Djaïli et l’avenir d’une écriture.

Elle entre dans la liste des écrivaines de la célébration, de l’interrogation, du monde de l’amitié des choses et des êtres. D’un mariage triste, d’une femme ravagée par le feu, du dénuement et de la détresse qui ont nourri son œuvre, elle a pondu une œuvre d’or. On va dire en conclusion qu’elle est l’étoile filante d’une communauté, mais d’une communauté en avant. Sa pensée s’affine, se remodèlera avec son histoire, gagnera en ampleur, en ambition. On ira de la complainte des débuts à un élargissement des thèmes comme s’il fallait sans cesse magnifier une offrande faite au pays natal, aux hommes, à Dieu. Les premiers livres manifestent un art en rapport direct avec la vie, ses souffrances, ses beautés. On ne désagrège pas le langage, on reconstruit. La démarche littéraire de Djaïli est harmonieuse et savante.

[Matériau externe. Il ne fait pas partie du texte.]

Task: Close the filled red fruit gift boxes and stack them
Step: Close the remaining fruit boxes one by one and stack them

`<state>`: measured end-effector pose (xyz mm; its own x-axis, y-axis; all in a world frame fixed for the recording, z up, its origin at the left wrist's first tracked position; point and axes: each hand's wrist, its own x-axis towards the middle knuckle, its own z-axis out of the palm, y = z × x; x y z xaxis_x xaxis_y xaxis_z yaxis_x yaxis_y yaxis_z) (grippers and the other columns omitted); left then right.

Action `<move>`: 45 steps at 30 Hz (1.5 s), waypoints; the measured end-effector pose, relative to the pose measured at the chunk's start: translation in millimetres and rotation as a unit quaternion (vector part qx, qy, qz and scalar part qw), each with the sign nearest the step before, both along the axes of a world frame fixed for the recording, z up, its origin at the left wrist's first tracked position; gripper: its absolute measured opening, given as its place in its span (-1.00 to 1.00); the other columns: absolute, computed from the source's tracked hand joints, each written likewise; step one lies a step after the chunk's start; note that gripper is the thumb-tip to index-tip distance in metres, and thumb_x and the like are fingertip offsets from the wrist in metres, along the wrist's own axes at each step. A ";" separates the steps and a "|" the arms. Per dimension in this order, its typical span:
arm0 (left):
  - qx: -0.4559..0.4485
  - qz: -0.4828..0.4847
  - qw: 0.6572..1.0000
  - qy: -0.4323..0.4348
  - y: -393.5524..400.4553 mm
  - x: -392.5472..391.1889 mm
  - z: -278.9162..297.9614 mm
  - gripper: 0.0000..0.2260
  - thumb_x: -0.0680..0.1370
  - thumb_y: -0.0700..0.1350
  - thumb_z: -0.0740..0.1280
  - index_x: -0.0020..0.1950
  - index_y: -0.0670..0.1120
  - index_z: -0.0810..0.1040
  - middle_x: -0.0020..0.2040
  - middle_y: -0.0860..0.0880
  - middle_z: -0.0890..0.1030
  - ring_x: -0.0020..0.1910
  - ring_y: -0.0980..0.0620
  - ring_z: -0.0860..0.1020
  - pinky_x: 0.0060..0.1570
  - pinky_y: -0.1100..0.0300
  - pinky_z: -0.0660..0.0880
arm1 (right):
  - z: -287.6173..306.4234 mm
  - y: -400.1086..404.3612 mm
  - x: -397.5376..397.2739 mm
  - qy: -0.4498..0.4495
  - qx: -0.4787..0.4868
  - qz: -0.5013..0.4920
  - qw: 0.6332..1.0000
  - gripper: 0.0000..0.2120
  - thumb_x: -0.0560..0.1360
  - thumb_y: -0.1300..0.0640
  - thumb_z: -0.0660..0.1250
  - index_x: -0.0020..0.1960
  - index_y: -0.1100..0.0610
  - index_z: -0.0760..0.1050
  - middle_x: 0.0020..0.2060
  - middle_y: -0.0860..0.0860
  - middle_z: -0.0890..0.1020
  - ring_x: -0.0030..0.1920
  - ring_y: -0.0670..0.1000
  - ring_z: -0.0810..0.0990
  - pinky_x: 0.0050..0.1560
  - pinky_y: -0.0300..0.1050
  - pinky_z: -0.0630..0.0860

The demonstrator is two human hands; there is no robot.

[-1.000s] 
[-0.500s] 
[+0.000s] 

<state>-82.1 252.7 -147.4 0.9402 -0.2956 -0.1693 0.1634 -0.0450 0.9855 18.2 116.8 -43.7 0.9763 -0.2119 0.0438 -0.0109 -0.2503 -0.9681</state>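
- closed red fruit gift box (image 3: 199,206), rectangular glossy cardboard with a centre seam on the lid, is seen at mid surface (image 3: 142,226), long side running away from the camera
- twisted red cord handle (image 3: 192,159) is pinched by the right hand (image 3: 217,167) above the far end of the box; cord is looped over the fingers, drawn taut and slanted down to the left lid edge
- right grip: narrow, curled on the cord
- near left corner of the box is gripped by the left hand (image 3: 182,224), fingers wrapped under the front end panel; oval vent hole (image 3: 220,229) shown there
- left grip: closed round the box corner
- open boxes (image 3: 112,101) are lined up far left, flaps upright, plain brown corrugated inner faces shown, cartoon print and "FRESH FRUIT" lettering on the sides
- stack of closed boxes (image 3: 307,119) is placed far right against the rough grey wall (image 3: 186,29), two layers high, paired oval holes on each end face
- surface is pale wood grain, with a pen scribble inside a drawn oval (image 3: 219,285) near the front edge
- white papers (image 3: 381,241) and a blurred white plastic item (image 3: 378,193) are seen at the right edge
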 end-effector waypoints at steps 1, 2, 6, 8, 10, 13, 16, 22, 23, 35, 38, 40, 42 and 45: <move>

Elle écrit bien, elle étonne et émerveille, et cela dans la transparence et l’incessante qualité. Il faut maintenant qu’elle ouvre le rideau pour atteindre le stade d’écriture de la discordance de temporalité. Il y a un amour des lettres pour elles-mêmes, hors duquel il n’y a pas de critique ni d’histoire littéraire vivantes, parce qu’il y a des formes plus héroïques et plus fulgurantes de celle qui a ouvert la fenêtre, des contraintes qui pèsent sur la pensée surveillée pour réussir à refaire l’entendement de ses bourreaux, surtout issus du Sahel. Y a-t-il dans ce roman, aujourd’hui au programme scolaire camerounais, un choc esthétique? Peut-on parler de la perfection structurelle d’un roman? Y a-t-il le rythme ou de la musicalité qu’on pourrait vraiment espérer pour un grand lecteur? Personnellement, je dis non. Mais il y a de l’allure et c’est pourquoi je dis que cela viendra. L’écriture, c’est comme le vin ou la musique: plus cela dure, plus elle est meilleure. Et ce seront peut-être les prochains prix qui lui  feront vraiment sortir de sa  zone de confort.